L'uomo assottiglia lo sguardo e mi analizza con scetticismo, studiando ogni parte del mio volto. Percepisco il terrore insinuarsi nel mio cuore pulsante, ma l'ira di fallire lo incenerisce con furia. Prima che possa prender atto di cosa stia facendo, annuncio con disperazione bruciante: «Sono Ambra Lamberti mentre la donna che sta sparando è Natasha Romanoff.»

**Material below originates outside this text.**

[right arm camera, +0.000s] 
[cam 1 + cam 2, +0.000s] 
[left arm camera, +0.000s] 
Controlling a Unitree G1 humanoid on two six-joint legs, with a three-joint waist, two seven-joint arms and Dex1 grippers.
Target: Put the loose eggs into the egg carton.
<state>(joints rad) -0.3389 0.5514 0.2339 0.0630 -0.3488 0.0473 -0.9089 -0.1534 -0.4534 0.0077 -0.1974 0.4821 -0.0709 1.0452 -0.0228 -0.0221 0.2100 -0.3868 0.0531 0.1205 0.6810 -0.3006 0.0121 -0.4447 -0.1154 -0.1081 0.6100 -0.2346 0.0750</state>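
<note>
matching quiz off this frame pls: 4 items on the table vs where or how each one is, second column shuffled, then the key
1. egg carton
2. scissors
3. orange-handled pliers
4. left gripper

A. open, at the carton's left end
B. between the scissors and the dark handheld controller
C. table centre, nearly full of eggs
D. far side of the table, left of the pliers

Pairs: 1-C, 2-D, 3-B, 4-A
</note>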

«Ambra?! Ambra...sei proprio tu?»
L'uomo m'osserva con più interesse, ma, prima che possa associare la sua voce a qualche mia vecchia conoscenza, la grande porta si apre, permettendo sia a me che a Natasha di varcare l'uscio giunto in tempo prima della rapida chiusura dell'imponenti ante in metallo. Non appena capisco d'esser salva, crollo in ginocchio per l'eccessivo sforzo fisico, ponendo i palmi sul terreno bagnato ed inspirando profondamente. Ruoto il capo verso destra, notando soltanto adesso la russa alquanto spossata e ferita. Prima però che possa avvicinarmi a lei, la stessa voce di prima echeggia debolmente: «Ambra sei davvero tu?»
Celermente alzo il capo e scruto l'uomo dagli occhi nocciola, immobilizzandomi poi per lo stupore. Tremante e dolorante mi drizzo sulla schiena e mi dirigo verso di lui, fermandomi esigui istanti dopo e sorridendo realmente felice. Istintivamente lo stringo tra le mie braccia, piangendo per l'emozione e ringraziando Dio d'aver finalmente ritrovato un amico.
«Oh Aaron!» Esclamo commossa, sciogliendo rapidamente l'abbraccio ed arricciando il naso. «Sono così felice d'incontrarti nuovamente!»
Il giovane uomo m'osserva realmente turbato ed emozionato, ma, nonostante ciò mi sorride lieto. Prima però che possa parlare, Natasha simula un colpo di tosse, analizzandomi inquieta ed indicando con un cenno rapido del mento il mio amico. Le sorrido debolmente per poi presentare l'uomo accanto a me alla russa: «Aaron è un mio vecchio amico...forse uno dei pochi che abbia avuto al liceo.»
«Vale lo stesso per me.» Conclude prontamente il moro.
Arcuo lievemente le labbra infangate all'insù, ammettendo con gentilezza: «Grazie per averci fatto entrare.»
Il giovane uomo scuote decisamente il capo in diniego per poi grattarsi il nuca con imbarazzo e rivelare con falsa tranquillità: «In realtà vi ho permesso d'entrare solo dopo che ho saputo il tuo nome, poiché di te mi fido. L'ho sempre fatto.»
L'osservo con profonda riconoscenza, abbozzando un sorriso sincero e ringraziando il cielo per averci permesso di sopravvivere ancora una volta. Improvvisamente Natasha s'accosta a me, intimandomi a voltarmi e guardare gli uomini, che prima erano sulle mura, giungere dinanzi a noi.
«Chi siete? Come avete fatto a raggiungere il campo senza esser state infettate? Da dove avete preso quelle armi? Ma soprattutto...da dove venite?»
Il terrore formicola nei nostri animi e quasi immediatamente io e Natasha c'osserviamo reciprocamente in aiuto, accennando sincronicamente un gesto d'assenso col capo, per poi rivelar loro la nostra storia, poiché l'essenziale è essere vive.